■ **Work instructions**
Nothing but the lines from the one holding "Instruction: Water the" through the last line of the material below should be set down, exactly and without images.

(Given data)

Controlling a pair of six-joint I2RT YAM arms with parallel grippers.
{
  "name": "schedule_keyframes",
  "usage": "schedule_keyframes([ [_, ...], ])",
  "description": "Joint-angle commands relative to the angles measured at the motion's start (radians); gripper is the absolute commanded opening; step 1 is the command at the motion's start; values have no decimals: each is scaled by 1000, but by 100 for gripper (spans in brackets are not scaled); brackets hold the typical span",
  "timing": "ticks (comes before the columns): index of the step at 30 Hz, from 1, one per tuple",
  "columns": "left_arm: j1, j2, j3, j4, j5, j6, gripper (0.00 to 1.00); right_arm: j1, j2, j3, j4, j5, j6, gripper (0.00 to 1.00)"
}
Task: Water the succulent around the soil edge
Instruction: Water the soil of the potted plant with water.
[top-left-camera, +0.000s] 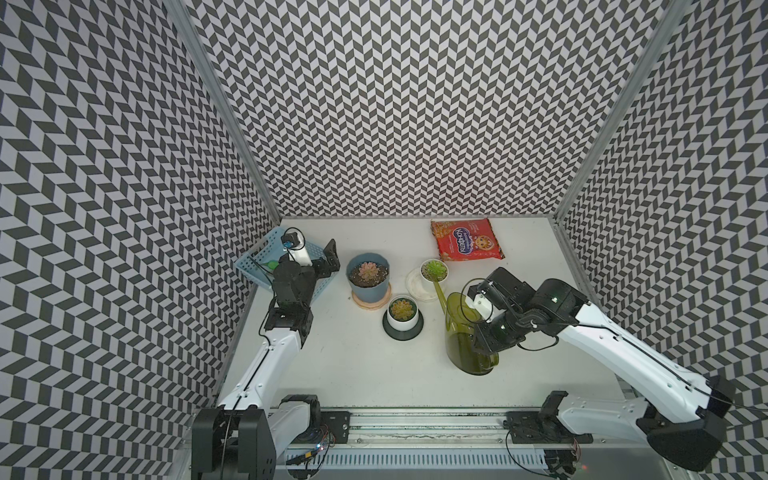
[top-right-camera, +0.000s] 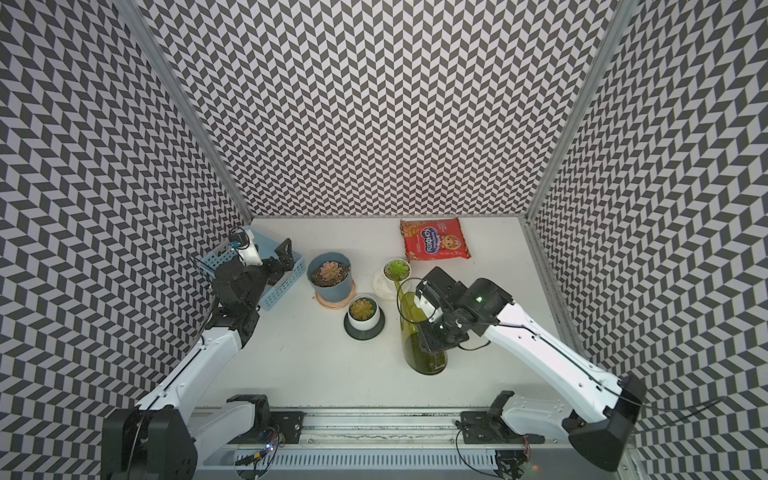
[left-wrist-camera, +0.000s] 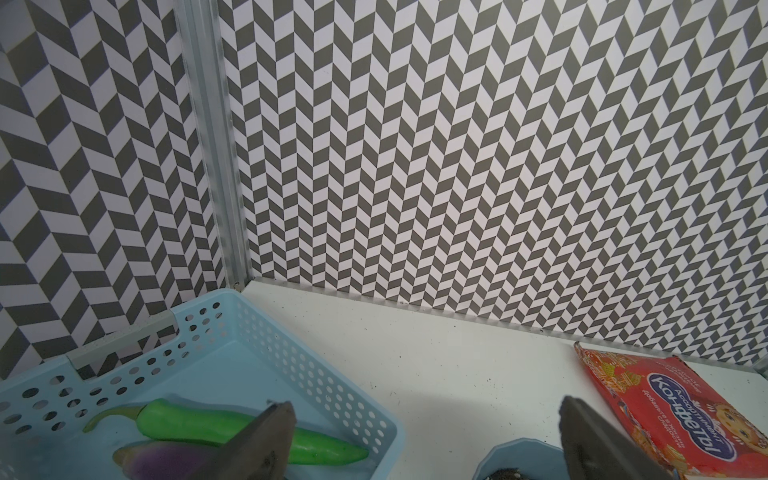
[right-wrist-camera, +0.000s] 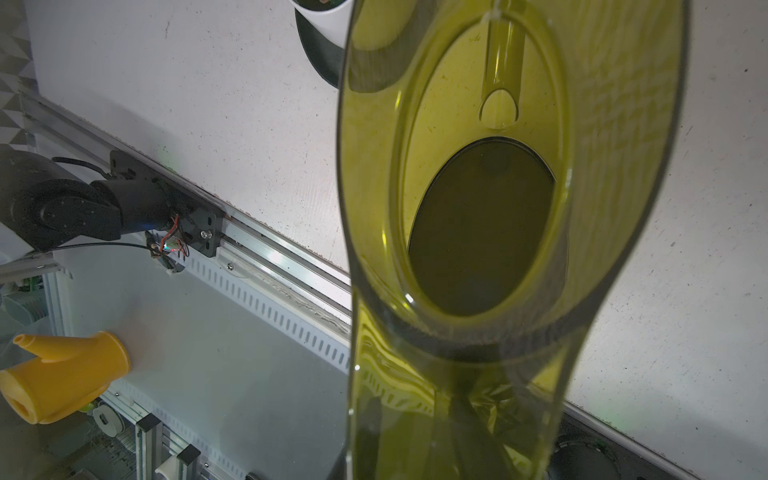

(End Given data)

■ **Written answer**
Instruction: Water the soil of the potted plant with water.
[top-left-camera, +0.000s] 
[top-right-camera, +0.000s] 
[left-wrist-camera, +0.000s] 
[right-wrist-camera, +0.000s] 

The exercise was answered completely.